§ **Activity**
The first line of the entries below, the line containing "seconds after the", and every line between them should be repeated exactly, and nothing else.

Source records
• • •
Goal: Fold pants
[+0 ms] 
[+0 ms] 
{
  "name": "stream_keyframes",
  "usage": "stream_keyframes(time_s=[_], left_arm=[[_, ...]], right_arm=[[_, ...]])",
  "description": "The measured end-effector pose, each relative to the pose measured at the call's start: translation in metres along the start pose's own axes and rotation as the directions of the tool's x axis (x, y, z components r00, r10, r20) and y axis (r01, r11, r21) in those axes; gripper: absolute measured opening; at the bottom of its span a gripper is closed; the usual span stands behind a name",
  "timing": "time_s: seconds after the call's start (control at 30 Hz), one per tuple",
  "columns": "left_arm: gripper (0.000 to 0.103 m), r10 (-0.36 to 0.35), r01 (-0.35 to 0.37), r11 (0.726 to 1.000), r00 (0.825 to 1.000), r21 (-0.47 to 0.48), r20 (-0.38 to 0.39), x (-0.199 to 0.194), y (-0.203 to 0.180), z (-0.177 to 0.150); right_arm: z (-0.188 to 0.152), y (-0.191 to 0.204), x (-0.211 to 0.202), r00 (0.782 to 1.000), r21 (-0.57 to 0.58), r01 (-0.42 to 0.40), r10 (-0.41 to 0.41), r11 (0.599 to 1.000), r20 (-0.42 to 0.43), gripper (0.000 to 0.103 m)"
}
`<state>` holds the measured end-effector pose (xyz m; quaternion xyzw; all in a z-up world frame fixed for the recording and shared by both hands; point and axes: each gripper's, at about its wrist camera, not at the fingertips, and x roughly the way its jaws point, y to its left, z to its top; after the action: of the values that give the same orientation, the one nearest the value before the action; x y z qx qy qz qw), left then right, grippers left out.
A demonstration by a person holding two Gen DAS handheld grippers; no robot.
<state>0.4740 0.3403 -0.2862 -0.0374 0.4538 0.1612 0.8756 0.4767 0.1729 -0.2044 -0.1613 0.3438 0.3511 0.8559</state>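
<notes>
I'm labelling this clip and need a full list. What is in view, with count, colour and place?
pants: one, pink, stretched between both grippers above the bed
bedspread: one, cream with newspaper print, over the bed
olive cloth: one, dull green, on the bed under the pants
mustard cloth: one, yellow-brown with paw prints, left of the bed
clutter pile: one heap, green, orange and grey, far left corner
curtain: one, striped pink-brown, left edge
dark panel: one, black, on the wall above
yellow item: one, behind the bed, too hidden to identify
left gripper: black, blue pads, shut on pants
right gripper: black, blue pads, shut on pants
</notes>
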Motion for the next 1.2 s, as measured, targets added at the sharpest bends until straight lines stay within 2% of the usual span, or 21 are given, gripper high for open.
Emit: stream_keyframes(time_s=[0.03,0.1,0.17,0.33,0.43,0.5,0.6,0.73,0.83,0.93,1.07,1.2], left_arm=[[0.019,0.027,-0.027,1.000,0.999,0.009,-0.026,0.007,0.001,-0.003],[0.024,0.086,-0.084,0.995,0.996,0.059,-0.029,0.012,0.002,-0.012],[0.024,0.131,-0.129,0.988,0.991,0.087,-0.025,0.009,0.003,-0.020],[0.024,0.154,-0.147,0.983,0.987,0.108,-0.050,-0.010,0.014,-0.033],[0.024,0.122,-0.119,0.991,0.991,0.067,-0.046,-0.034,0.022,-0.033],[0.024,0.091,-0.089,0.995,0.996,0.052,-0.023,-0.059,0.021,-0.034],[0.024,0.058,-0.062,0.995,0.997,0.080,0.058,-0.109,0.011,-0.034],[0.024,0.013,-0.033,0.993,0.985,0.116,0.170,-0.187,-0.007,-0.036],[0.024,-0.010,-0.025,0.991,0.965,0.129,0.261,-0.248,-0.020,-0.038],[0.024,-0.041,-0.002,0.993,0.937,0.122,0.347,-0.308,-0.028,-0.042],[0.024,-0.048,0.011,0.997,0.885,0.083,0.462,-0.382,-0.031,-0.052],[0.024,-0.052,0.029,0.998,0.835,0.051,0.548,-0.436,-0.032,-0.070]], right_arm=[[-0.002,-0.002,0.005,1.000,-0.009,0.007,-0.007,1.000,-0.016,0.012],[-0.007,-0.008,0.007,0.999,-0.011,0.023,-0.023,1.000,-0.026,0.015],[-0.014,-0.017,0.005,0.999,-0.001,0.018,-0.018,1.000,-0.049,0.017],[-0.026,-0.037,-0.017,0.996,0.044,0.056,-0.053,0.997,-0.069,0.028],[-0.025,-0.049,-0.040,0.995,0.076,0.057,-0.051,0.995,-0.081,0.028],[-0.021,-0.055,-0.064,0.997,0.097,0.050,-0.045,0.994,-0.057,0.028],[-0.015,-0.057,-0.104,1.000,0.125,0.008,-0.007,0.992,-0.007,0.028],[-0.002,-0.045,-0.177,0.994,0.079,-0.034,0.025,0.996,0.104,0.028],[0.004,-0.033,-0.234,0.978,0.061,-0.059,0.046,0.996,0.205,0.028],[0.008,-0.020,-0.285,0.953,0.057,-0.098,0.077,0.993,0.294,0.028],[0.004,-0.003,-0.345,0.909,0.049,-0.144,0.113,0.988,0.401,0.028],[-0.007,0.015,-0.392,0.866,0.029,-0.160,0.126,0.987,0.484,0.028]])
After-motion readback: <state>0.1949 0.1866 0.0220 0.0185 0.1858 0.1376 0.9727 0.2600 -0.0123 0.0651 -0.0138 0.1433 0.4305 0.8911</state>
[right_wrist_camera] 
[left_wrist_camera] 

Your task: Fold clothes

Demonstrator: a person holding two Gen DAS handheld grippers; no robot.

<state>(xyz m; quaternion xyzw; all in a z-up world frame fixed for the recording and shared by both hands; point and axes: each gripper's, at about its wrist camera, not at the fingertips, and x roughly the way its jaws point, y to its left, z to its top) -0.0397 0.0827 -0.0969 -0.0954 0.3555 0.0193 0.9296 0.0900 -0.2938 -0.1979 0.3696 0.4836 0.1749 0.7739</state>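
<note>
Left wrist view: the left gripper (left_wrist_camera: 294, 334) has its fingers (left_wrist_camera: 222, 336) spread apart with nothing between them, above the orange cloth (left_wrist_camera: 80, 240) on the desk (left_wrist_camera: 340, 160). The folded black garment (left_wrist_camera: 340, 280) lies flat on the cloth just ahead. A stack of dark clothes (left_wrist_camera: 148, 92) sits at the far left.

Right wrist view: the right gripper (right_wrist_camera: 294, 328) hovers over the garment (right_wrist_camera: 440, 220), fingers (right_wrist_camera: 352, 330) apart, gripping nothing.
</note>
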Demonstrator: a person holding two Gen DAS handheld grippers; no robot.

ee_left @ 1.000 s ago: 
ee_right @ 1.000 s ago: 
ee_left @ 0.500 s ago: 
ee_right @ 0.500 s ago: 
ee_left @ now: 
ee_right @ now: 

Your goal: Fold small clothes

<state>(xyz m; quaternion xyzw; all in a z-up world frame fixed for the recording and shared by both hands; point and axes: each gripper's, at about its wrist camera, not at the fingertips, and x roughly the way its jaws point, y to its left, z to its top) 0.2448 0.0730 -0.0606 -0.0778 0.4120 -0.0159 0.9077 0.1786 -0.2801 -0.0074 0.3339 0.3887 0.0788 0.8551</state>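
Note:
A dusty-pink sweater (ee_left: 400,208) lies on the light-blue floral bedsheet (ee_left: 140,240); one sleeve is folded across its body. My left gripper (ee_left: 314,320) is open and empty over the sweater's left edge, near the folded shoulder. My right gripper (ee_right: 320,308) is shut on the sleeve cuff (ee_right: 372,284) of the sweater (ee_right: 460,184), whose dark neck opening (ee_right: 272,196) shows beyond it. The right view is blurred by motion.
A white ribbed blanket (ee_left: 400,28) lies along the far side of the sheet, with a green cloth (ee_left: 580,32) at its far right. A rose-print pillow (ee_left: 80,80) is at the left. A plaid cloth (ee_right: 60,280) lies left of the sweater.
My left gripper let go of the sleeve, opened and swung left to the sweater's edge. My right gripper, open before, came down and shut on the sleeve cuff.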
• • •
§ **Output**
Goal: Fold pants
[+0 ms] 
[+0 ms] 
{
  "name": "stream_keyframes",
  "usage": "stream_keyframes(time_s=[_], left_arm=[[_, ...]], right_arm=[[_, ...]])",
  "description": "The measured end-effector pose, each relative to the pose measured at the call's start: translation in metres along the start pose's own axes and rotation as the directions of the tool's x axis (x, y, z components r00, r10, r20) and y axis (r01, r11, r21) in those axes; gripper: absolute measured opening; at the bottom of its span a gripper is closed; the usual span stands behind a name",
  "timing": "time_s: seconds after the call's start (control at 30 Hz), one per tuple",

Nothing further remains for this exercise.